The speed with which Prussia recovered was extraordinary. Within little more than a year (June 1st, 1764), the Coin was all in order again; in 1765, the King had rebuilt, not to mention other things, "in Silesia 8,000 Houses, in Pommern 6,500." [Rodenbeck, ii. 234, 261.] Prussia has been a meritorious Nation; and, however cut and ruined, is and was in a healthy state, capable of recovering soon. Prussia has defended itself against overwhelming odds,—brave Prussia; but the real soul of its merit was that of having merited such a King to command it. Without this King, all its valors, disciplines, resources of war, would have availed Prussia little. No wonder Prussia has still a loyalty to its great Friedrich, to its Hohenzollern Sovereigns generally. Without these Hohenzollerns, Prussia had been, what we long ago saw it, the unluckiest of German Provinces; and could never have had the pretension to exist as a Nation at all. Without this particular Hohenzollern, it had been trampled out again, after apparently succeeding. To have achieved a Friedrich the Second for King over it, was Prussia's grand merit.

An accidental merit, thinks the reader? No, reader, you may believe me, it is by no means altogether such. Nay, I rather think, could we look into the Account-Books of the Recording Angel for a course of centuries, no part of it is such! There are Nations in which a Friedrich is, or can be, possible; and again there are Nations in which he is not and cannot. To be practically reverent of Human Worth to the due extent, and abhorrent of Human Want of Worth in the like proportion, do you understand that art at all? I fear, not,—or that you are much forgetting it again! Human Merit, do you really love it enough, think you;—human Scoundrelism (brought to the dock for you, and branded as scoundrel), do you even abhor it enough? Without that reverence and its corresponding opposite-pole of abhorrence, there is simply no possibility left. That, my friend, is the outcome and summary of all virtues in this world, for a man or for a Nation of men. It is the supreme strength and glory of a Nation;—without which, indeed, all other strengths, and enormities of bullion and arsenals and warehouses, are no strength. None, I should say;—and are oftenest even the REVERSE.

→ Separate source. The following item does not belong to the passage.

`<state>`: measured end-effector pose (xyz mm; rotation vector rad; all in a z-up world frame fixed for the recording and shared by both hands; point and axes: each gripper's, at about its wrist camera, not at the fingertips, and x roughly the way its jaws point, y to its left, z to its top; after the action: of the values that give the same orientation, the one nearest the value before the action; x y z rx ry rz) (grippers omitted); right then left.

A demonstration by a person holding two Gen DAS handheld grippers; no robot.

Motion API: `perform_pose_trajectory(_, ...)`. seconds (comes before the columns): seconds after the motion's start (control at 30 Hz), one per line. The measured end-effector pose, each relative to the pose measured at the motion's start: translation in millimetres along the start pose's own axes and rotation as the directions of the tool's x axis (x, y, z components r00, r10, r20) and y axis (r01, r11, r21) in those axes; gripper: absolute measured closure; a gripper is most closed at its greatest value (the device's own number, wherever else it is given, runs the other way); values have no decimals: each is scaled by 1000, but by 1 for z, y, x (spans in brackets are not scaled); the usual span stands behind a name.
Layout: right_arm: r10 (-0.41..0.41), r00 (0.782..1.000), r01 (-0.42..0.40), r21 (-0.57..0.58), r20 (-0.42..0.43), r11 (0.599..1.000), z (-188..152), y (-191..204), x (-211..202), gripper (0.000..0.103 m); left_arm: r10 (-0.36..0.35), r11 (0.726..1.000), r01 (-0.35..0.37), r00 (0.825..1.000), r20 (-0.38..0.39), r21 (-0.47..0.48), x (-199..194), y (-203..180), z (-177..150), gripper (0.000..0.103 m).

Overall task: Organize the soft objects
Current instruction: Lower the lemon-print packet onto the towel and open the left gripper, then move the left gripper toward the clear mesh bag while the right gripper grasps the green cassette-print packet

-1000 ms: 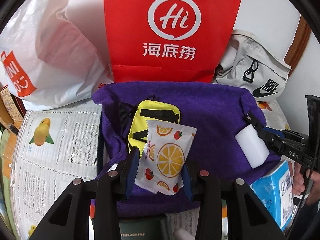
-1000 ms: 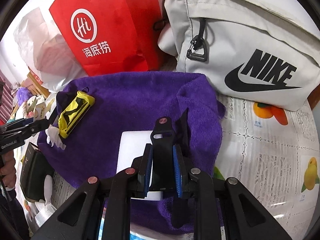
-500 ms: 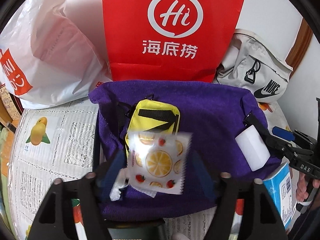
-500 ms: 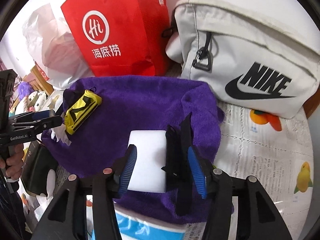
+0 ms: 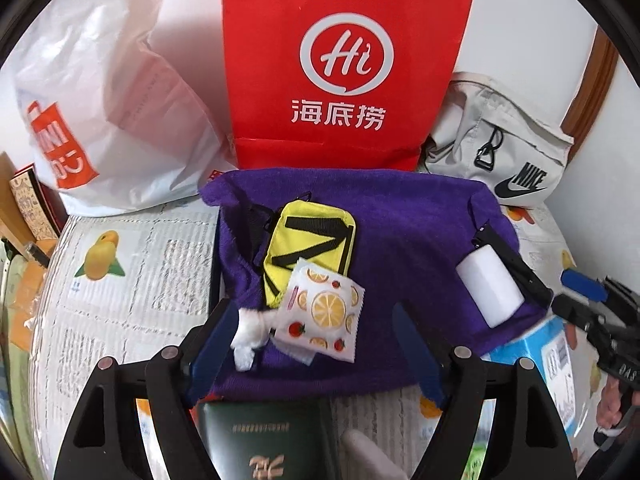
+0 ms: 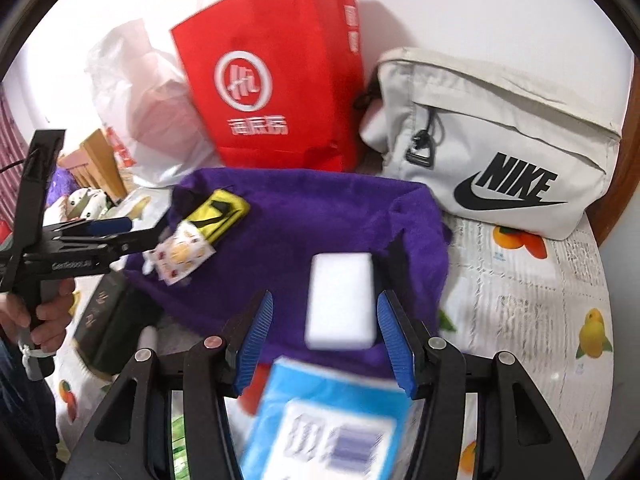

Nations who have lost this quality, or who never had it, what Friedrich can they hope to be possible among them? Age after age they grind down their Friedrichs contentedly under the hoofs of cattle on their highways; and even find it an excellent practice, and pride themselves on Liberty and Equality. Most certain it is, there will no Friedrich come to rule there; by and by, there will none be born there. Such Nations cannot have a King to command them; can only have this or the other scandalous swindling Copper Captain, constitutional Gilt Mountebank, or other the like unsalutary entity by way of King; and the sins of the fathers are visited upon the children in a frightful and tragical manner, little noticed in the Penny Newspapers and Periodical Literatures of this generation. Oh, my friends—! But there is plain Business waiting us at hand.